Des coups pour "apprendre à être un homme"
Né en Algérie en 1977, Ludovic-Mohamed est le deuxième garçon d’une famille de trois
enfants. Alors qu’il est âgé de trois ans, ses parents quittent Alger pour s’installer en
région parisienne. La famille ne reviendra au pays que pour les vacances, puis le temps
d’une année dans le chaos algérien des années 1990. Ludovic-Mohamed est un enfant
timide, efféminé. "Je suis entre les deux : un peu fille, un peu garçon", réalise-t-il à l’âge
de 8 ans.
Mais ni son père, "un voyou macho", ni son grand frère ne
l’entendent de cette oreille. "J’ai passé mon enfance avec un
père qui me disait que je n’étais qu’une 'femmelette, une
gonzesse, un pleurnichard'", témoigne le jeune homme.

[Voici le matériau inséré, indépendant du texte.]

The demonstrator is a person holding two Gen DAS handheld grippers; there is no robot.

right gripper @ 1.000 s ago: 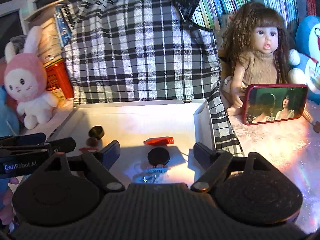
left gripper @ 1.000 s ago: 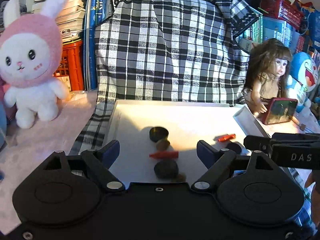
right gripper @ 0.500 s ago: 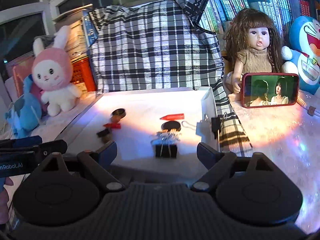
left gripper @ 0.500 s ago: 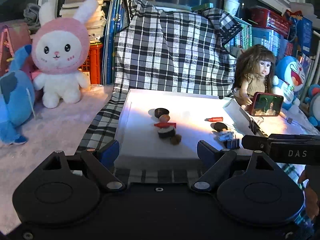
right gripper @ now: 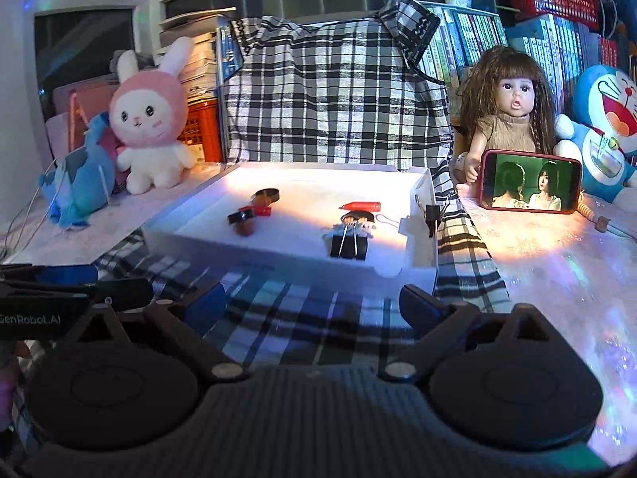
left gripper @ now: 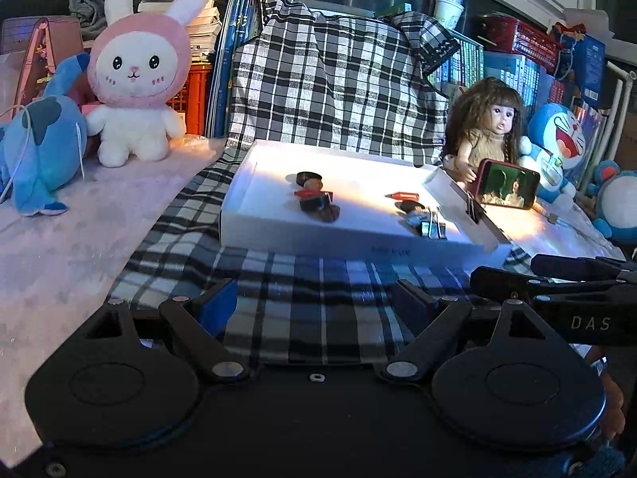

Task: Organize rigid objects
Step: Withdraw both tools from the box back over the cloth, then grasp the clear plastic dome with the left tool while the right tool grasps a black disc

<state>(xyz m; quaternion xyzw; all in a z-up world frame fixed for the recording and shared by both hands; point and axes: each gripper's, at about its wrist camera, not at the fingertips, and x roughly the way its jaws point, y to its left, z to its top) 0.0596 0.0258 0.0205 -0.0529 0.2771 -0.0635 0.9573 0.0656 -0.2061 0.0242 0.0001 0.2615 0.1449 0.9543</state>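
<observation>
A white tray [left gripper: 278,235] [right gripper: 278,257] sits on a checked cloth. In it on the left lie a dark round cap [left gripper: 308,178] [right gripper: 267,193], a red piece [left gripper: 308,192] [right gripper: 260,211], a black disc [left gripper: 316,202] [right gripper: 241,216] and a brown nut [left gripper: 329,214] [right gripper: 245,229]. On the right lie a red piece [left gripper: 406,196] [right gripper: 362,205] and a black binder clip [left gripper: 432,229] [right gripper: 349,245]. My left gripper [left gripper: 314,302] and right gripper [right gripper: 308,298] are open and empty, well short of the tray's near wall.
A binder clip [right gripper: 432,215] is clamped on the tray's right wall. A phone [right gripper: 529,181], a doll [right gripper: 513,119] and blue plush toys stand right of the tray. A pink rabbit plush [left gripper: 137,79] and a blue plush [left gripper: 40,147] stand left. Books behind.
Both grippers have pulled back from over the tray to in front of it; the tray's whole near wall and the checked cloth now show. The objects have not moved.
</observation>
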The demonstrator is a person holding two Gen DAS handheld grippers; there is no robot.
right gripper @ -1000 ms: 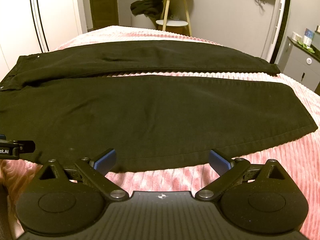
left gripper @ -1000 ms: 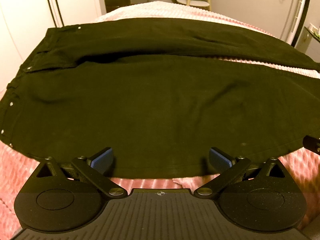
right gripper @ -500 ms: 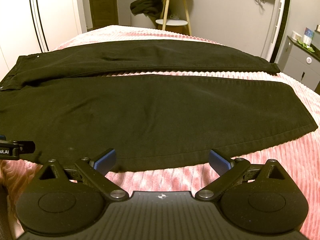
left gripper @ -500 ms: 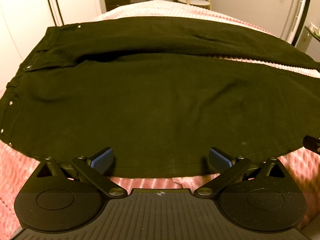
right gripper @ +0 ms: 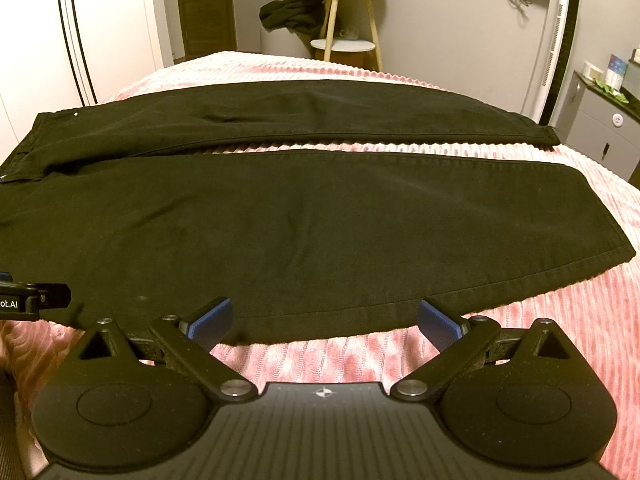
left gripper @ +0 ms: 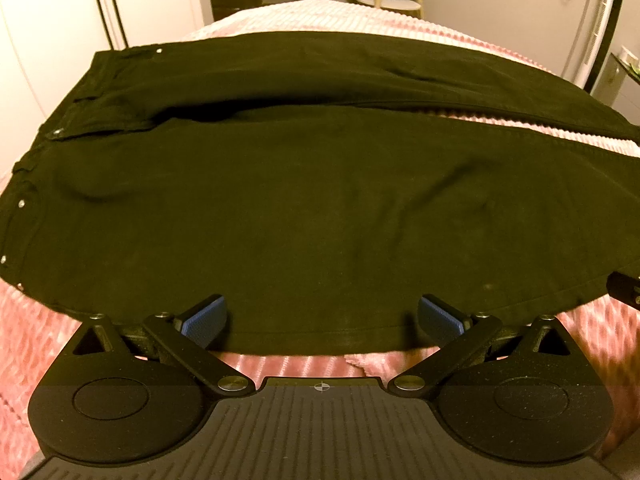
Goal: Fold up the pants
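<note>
Black pants (left gripper: 304, 208) lie flat and spread on a pink ribbed bedspread (left gripper: 36, 328), waistband to the left, both legs running right. In the right wrist view the pants (right gripper: 304, 232) show both legs side by side with a pink gap between them and the hems at the right. My left gripper (left gripper: 322, 322) is open and empty at the near edge of the near leg, close to the hip. My right gripper (right gripper: 324, 322) is open and empty at the same near edge, further toward the hem.
The bedspread (right gripper: 560, 320) extends around the pants. Behind the bed stand a small wooden side table (right gripper: 348, 36) with dark clothes (right gripper: 292, 10) draped by it, a white wardrobe (right gripper: 48, 40) at left, and a grey cabinet (right gripper: 600, 132) at right.
Both grippers have crept slightly forward toward the near edge of the pants. Both stay open; the pants have not moved.
</note>
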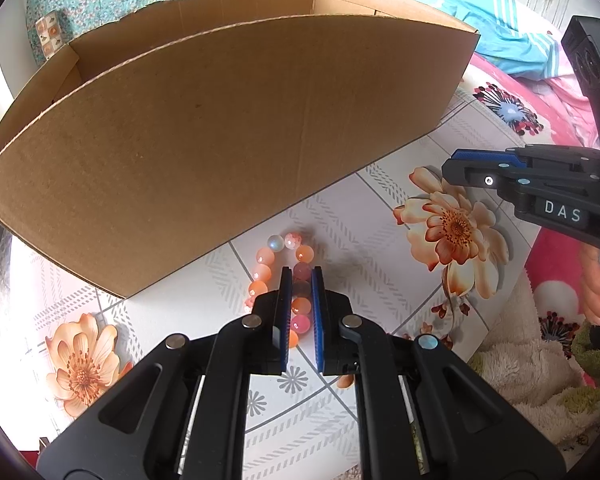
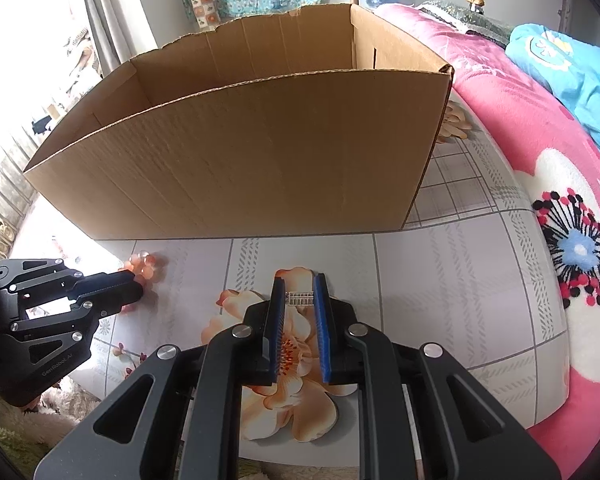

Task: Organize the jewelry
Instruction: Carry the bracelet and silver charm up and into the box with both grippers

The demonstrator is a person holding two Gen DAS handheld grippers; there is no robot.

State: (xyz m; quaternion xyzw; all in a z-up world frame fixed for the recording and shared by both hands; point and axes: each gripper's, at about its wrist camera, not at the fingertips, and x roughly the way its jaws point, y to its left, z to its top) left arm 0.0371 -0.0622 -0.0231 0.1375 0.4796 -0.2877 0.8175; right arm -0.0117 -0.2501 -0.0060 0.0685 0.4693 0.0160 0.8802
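Observation:
A bracelet of orange and pink beads (image 1: 265,258) lies on the flowered table cover in front of the cardboard box (image 1: 220,120). My left gripper (image 1: 301,276) is down over it, its blue pads closed on one side of the bead ring. In the right wrist view the bracelet (image 2: 144,265) shows at the left gripper's tips (image 2: 136,286). My right gripper (image 2: 300,286) holds a small silver jewelry piece (image 2: 300,298) between its pads, above an orange flower print. The right gripper also shows in the left wrist view (image 1: 456,166).
The open cardboard box (image 2: 240,168) stands right behind both grippers, its near wall tall. A pink flowered blanket (image 2: 540,140) and blue cloth (image 2: 572,68) lie to the right. A fluffy cream cloth (image 1: 532,364) lies at the table's near right edge.

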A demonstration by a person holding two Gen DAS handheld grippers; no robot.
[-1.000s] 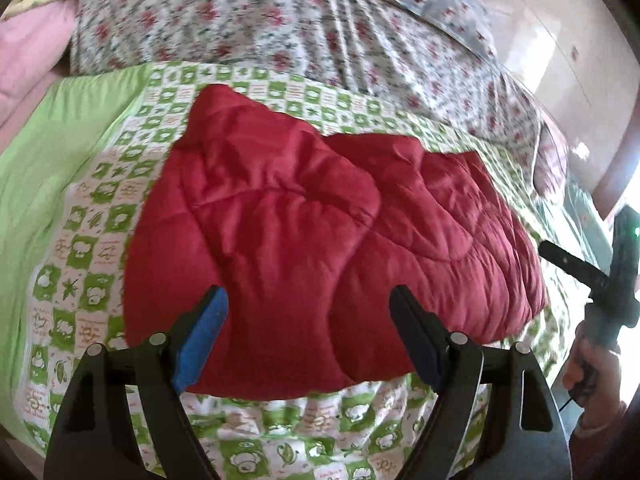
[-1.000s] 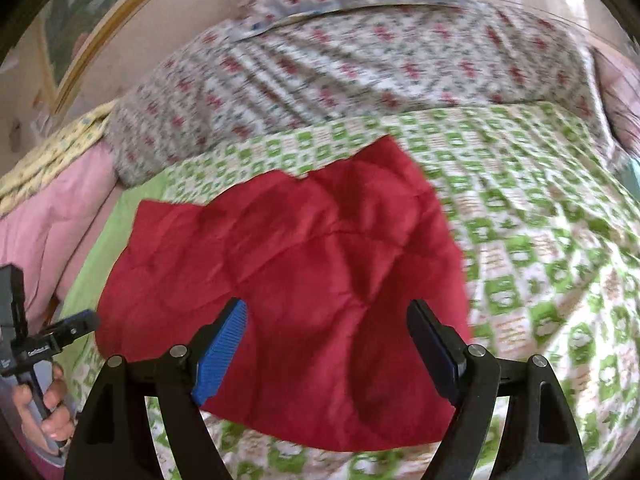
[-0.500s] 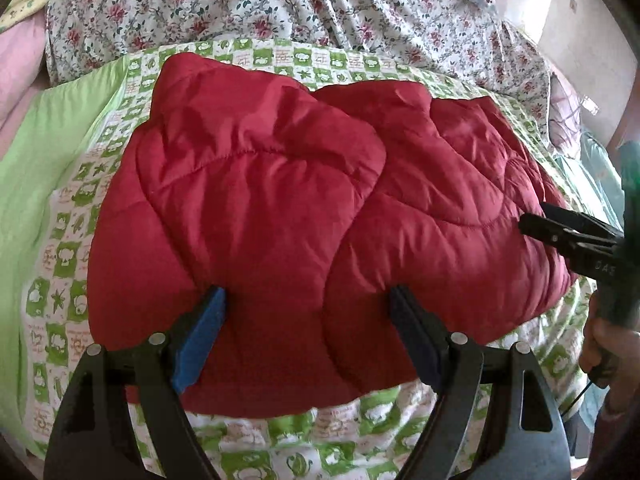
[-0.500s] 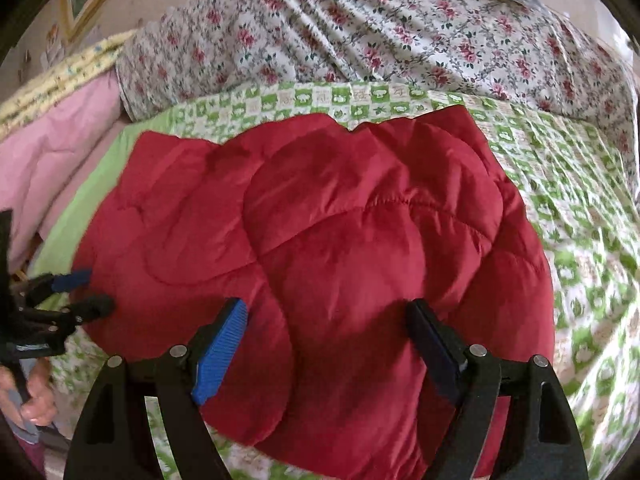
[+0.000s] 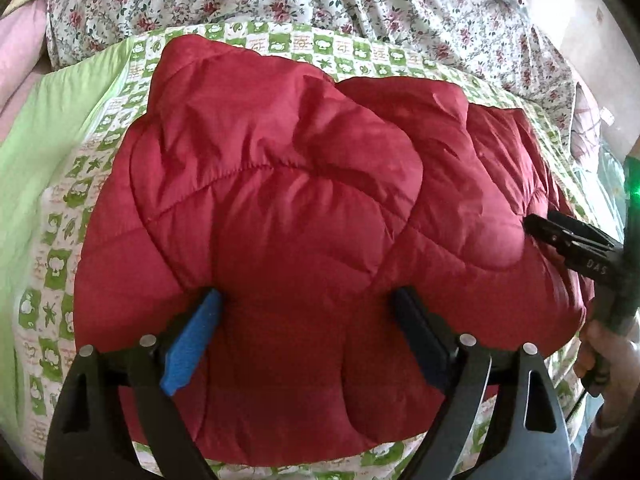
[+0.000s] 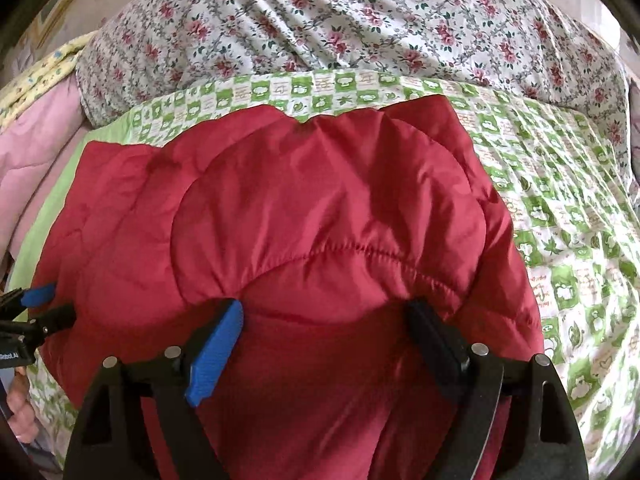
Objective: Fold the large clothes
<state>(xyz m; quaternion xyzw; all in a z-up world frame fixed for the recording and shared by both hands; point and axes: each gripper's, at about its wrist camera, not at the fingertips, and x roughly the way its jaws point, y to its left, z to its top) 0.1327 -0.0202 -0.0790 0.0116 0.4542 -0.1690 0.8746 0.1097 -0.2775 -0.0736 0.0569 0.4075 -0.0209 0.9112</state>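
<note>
Count: one red quilted jacket [image 5: 280,216], two hand-held grippers, one green-checked bedsheet [image 5: 60,264], one floral duvet [image 6: 340,20] bunched behind it, one pink blanket [image 6: 36,152] at the side, and a yellow patterned cloth [image 6: 44,68] above that.

Jacket lies folded and puffy on the bedsheet, roughly centred, stitch lines arcing across it.

Left gripper [image 5: 308,300]: jaws spread wide, have just been opening further, fingertips down on the near part of the jacket with red padding bulging between them. Pads don't look pressed on it, no pinch visible. Blue pad on one finger [image 5: 192,344], dark pad on the other.

Right gripper [image 6: 324,312]: also spread wide, tips on the jacket's near edge toward its other end, fabric between the fingers, not clamped.

Each camera catches the other gripper at the frame edge, tips just beside or touching the jacket's side. Can't tell which.

Hard to see: the jacket's near hem is hidden behind the gripper bodies. Collar, sleeves and zip can't be made out. The person's hand [image 5: 608,356] is cut off at the frame edge. Fisheye bends everything near the rim.
</note>
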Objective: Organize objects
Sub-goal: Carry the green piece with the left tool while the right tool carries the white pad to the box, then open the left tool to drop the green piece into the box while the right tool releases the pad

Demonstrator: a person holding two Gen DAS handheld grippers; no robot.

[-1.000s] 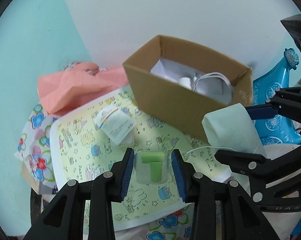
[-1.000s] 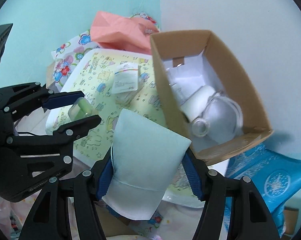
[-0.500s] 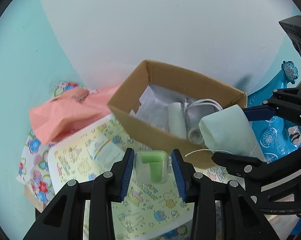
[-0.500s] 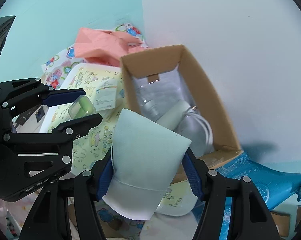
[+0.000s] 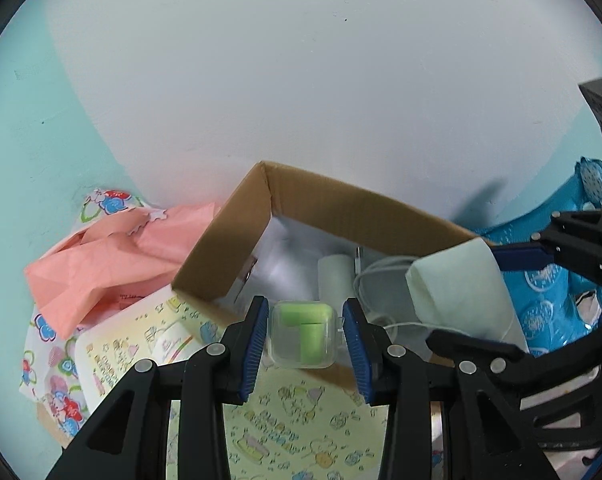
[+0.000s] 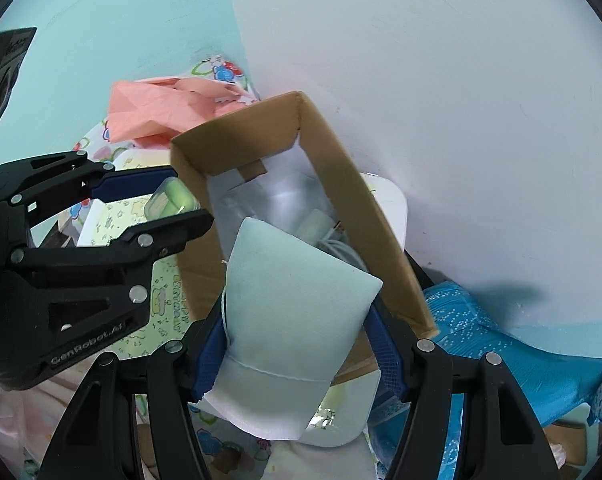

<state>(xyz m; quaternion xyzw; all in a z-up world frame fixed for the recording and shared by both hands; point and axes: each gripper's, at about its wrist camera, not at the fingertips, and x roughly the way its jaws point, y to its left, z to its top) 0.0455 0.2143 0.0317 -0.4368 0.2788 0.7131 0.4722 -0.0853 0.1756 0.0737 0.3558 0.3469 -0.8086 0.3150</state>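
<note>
Just ahead of both sets of jaws and a little below them, the open brown cardboard box is sitting against the white wall, its long axis running away from you and to the right in the left wrist view. You are holding your left gripper closed narrowly on the small clear plastic case with green foam pieces inside, the blue pads pressing its two side walls. The case is hanging right over the box's near wall, so that hand is looking the nearer of the two to the opening; only a short push forward appears to be standing between it and a drop. Your right gripper is gripping the pale mint fabric pouch at a much wider spread, squeezing its soft lower half while its top corner is pointing up over the box's near end.

Inside the box, a white roll and a coiled white cable are already lying on white wrapping, so free space is looking tightest on the right. The case is rigid, glossy and square with rounded corners. The pouch is matte, plump and stitched with a seam across, likely to flop on release. Beside the box, a crumpled pink paper bag is resting on a yellow cartoon-printed sheet.
</note>
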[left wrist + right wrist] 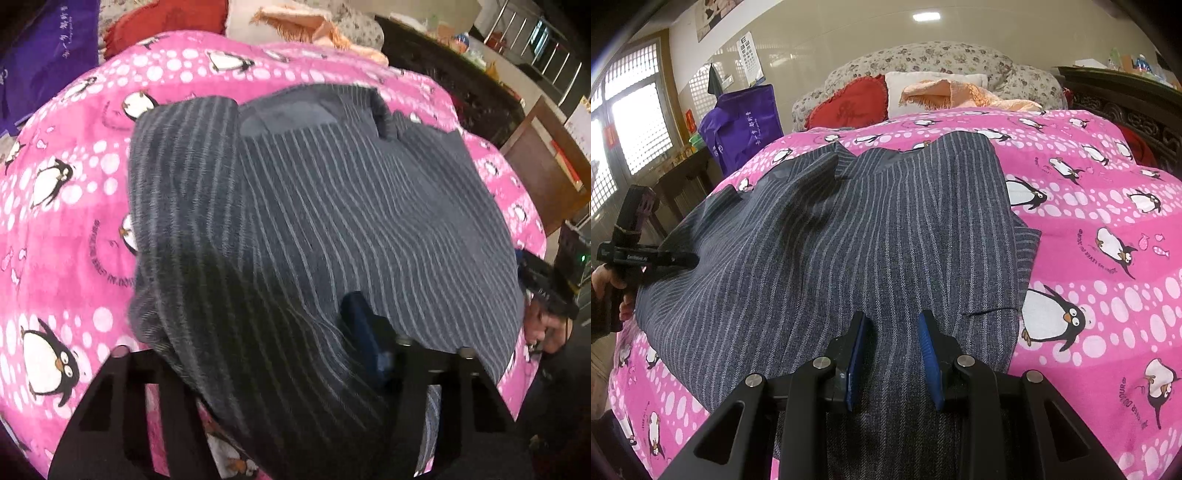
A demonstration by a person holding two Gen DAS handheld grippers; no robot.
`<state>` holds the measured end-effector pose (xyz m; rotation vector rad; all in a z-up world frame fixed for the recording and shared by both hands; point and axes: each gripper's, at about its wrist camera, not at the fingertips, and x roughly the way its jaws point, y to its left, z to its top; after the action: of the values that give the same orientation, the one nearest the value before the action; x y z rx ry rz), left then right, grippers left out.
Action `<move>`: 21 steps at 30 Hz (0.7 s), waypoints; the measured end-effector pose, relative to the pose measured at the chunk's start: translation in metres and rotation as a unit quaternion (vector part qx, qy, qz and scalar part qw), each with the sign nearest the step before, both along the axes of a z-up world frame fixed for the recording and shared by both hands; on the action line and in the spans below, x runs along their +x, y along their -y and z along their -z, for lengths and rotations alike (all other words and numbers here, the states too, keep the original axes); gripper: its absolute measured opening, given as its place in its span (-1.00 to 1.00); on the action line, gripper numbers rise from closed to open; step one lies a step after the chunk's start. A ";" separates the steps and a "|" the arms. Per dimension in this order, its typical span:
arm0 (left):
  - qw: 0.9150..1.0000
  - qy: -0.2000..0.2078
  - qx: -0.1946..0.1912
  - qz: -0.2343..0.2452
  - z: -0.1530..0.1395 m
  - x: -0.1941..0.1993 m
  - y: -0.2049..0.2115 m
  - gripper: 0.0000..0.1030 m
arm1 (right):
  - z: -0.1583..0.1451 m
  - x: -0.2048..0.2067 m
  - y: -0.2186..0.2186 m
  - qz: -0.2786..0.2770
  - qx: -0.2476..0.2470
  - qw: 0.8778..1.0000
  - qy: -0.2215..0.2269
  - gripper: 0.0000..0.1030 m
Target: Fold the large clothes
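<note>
A grey pinstriped garment [827, 236] lies spread on a pink penguin blanket [1108, 206] over a bed. My right gripper [895, 321] sits at the garment's near hem. Its blue pads [929, 354] pinch a ridge of the cloth that rises toward the camera. My left gripper [291, 306] is at the garment's other side edge. A dark fold of the garment [229, 332] drapes over its left finger and hides it; only the blue right finger [360, 332] shows. From the right wrist view, the left gripper [690, 260] touches the cloth's left edge, held by a hand [605, 288].
At the head of the bed lie a red heart pillow [849, 103], a white pillow [923, 83] and a peach fringed cloth [960, 96]. A purple bag [746, 122] stands left of the bed. Dark carved wood [1126, 107] borders the right side.
</note>
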<state>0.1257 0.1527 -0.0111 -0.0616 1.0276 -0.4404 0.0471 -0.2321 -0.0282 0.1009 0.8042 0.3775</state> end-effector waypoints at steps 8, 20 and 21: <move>0.998 0.013 -0.043 -0.034 -0.001 -0.004 -0.021 -0.46 | 0.000 0.000 -0.001 0.000 -0.003 1.000 0.001 -0.46; 0.999 0.001 -0.047 0.017 0.008 -0.009 -0.001 0.34 | -0.019 -0.007 0.000 -0.005 -0.022 1.000 -0.007 -0.47; 0.998 -0.002 -0.051 0.027 0.005 -0.011 0.000 0.21 | -0.030 -0.013 0.005 -0.003 -0.028 1.000 0.005 -0.47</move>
<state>0.1144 0.1525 -0.0158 -0.1259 1.0112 -0.5417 0.0339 -0.2368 0.0017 0.0445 0.8040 0.3613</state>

Pour
lui apprendre "à être un homme", son frère aîné le passe
régulièrement à tabac, allant jusqu’à lui casser le nez. "Il
avait honte de son frère ‘malade’", affirme Ludovic-Mohamed
dans son livre.
En quête d’identité, l’adolescent se plonge dans la religion.
Pris en charge par un groupe de salafistes en Algérie, il
apprend par cœur - en arabe - une partie du Coran, prie cinq
fois par jour, observe strictement les enseignements de ses
maîtres. Là aussi, ses manières considérées comme trop
efféminées finissent par déranger ses "frères", qui l’écartent
de leur communauté. Nous sommes alors en 1995, l’Algérie
s’embourbe dans la guerre civile. Le 30 janvier, un camion
bourré d’explosifs dévaste le centre d’Alger. Quarante-deux
personnes perdent la vie. L’attentat est revendiqué par le Groupe islamiste armé, le GIA.
Désert spirituel
"Ce jour là, […] je sens remuer jusqu’à mes tripes de savoir que j’ai, ne serait-ce que de
très loin, quelque chose à voir avec ces gens-là", décrit Ludovic-Mohamed. L’attentat et
son exclusion de la confrérie des salafistes algérois signent "le début d’un très long
désert spirituel, […] quinze ans durant lesquels [il] rejettera violemment l’islam". À 21
ans, il avoue son homosexualité à sa famille. Sa mère en reste inconsolable plusieurs
mois, mais son père, celui-là même qui, pendant de longues années, n’avait pas adressé
la parole à un fils qu’il n’estimait pas assez viril, lui répond : "C’est comme ça, je
comprends, il faut accepter". Une main tendue, enfin bienveillante. À cette époque,
Ludovic-Mohamed est séropositif depuis deux ans.
Malgré sa rupture avec les salafistes, la soif de spiritualité couve au fond de son âme. Le
jeune homme se tourne un temps vers le bouddhisme. "Mais je me suis rendu compte
que la misogynie et l’homophobie sont partout les mêmes", commente le jeune homme,
le regard droit derrière ses lunettes cerclées. Petit à petit, l’islam s’impose de nouveau à
lui. "J’ai recommencé peu à peu à prier, puis je suis allée une première fois faire un
pèlerinage à La Mecque, aux sources de l’islam, pour me réapproprier ma religion,
raconte-t-il. J’ai redécouvert une paix intérieure qui m’avait quittée depuis l’enfance".